Jim Bob And Michelle Are Stunned



“Let mommy and daddy show you how God says you make the sex.”



Jim Bob and Michelle Duggar are reportedly clutching their five loaves of bread and two fish in disbelief that their firstborn, Josh Duggar,  they let go on molestafest for years then covered it up would be addicted to porn and cheat on his wife because they didn’t let him watch the box that Satan live in, so how could he know what sex is?

This wasn’t something they ever imagined was possible,” says the source. “They so strictly limit their exposure to these sorts of outside influences – from websites to even the sort of television they watch, if they turn on the TV at all – that they were absolutely baffled by how this could have been possible.”

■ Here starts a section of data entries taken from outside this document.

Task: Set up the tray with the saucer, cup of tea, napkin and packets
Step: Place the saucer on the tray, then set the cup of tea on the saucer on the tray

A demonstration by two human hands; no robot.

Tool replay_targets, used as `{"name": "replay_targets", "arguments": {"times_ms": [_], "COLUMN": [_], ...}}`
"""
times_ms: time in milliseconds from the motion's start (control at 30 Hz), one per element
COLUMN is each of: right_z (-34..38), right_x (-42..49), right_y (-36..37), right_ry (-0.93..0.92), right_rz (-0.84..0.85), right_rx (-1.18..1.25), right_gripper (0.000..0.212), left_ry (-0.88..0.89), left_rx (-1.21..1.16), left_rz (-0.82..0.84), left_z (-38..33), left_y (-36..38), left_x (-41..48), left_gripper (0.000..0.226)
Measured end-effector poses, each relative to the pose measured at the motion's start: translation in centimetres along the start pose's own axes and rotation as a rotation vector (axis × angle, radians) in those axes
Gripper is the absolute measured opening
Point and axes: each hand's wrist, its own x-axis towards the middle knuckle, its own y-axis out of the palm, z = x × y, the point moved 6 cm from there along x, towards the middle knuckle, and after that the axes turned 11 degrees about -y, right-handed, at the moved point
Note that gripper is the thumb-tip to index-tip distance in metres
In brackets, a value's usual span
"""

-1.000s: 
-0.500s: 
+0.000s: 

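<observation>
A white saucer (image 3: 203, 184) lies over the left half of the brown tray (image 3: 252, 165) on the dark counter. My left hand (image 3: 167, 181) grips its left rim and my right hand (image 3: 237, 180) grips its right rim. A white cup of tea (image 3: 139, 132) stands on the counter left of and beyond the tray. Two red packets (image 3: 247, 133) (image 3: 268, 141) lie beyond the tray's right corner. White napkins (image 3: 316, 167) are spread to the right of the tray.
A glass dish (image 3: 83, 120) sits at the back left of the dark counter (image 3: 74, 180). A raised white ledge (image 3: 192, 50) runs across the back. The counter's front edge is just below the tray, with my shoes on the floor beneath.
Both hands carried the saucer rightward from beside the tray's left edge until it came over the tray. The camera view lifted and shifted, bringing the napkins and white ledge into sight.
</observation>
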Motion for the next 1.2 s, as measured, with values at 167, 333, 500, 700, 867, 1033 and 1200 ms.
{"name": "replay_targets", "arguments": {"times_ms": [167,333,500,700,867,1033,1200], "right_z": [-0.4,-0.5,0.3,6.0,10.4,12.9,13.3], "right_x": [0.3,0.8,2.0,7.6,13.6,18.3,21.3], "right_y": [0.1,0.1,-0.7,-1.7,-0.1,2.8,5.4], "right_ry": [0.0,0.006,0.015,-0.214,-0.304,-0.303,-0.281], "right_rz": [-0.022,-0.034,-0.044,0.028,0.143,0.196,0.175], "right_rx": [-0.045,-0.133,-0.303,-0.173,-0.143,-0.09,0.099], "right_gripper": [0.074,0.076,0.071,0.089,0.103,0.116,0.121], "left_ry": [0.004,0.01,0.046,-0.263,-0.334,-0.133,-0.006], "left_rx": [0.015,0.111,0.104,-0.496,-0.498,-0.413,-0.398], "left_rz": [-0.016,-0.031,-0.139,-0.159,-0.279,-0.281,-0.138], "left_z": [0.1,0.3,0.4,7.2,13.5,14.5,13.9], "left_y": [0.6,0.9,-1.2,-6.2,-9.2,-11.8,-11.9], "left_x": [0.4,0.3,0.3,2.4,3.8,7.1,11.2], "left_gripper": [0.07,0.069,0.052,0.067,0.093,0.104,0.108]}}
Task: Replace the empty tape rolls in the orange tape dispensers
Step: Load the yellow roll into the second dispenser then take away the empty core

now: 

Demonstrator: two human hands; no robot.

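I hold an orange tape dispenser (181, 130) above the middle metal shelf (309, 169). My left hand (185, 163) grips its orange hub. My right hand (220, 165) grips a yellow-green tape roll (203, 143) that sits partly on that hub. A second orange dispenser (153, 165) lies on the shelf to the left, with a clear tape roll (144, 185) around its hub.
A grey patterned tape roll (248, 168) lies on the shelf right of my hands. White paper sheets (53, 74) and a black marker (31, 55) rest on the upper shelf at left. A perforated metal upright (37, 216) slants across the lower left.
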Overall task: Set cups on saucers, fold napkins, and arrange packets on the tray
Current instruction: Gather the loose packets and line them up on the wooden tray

Josh Duggar said he molested his sisters when he was 15 and that now he’s addicted to porn, but Jim Bob showed Michelle how to use the mouse so she could edit that part out, because when you have an interview with Megyn Kelly and say Josh was only 12, it’s important to keep your stories straight. But to tell you the truth, I’m pretty shocked myself? How could someone who was taught that Jesus would kill a bald eagle if Jesus saw him stroking it ever become a pervert? How could a boy who grew up in a place where every woman he saw was only alive to spread her legs whenever her master commanded her to (when she wasn’t making casseroles) and not want to join in on God’s plan? How could a man who was inculcated to repress his natural need for pussy because he was afraid to burn in hell not become a depraved, sexual predator? This isn’t holy or moral, this is Thomas Harris shit. Cavemen didn’t have R-rated movies or YouPorn, but as I recall, they did a lot of fucking. Why? Because fucking is great. That should be a sex ed class. “Hey, fucking is great. I really can’t overstate that. You’ll find that out pretty soon. But sometimes, it can’t be so great, so be careful and always use protection, because sometimes fucking can cause disease and pregnancy. Here’s a picture of someone with AIDS. Here’s a how much a child costs for 18 years. Any of those sound fun? No? Then use protection. Also, forcing someone to fuck you and making someone feel like they should fuck you so they won’t be lame, is also very bad. Don’t do that. Sex is probably the most fun humans can have, so let’s not ruin that. If you have any questions, or if you hear your friends say something you don’t understand, feel free to ask us or your parents, because misinformation can be just as dangerous as none. You’ll find a bowl of condoms on your way out, because we as reasonable adults know you’ll fuck regardless even if sex could cause your hands to become claws, because like I said, fucking is great.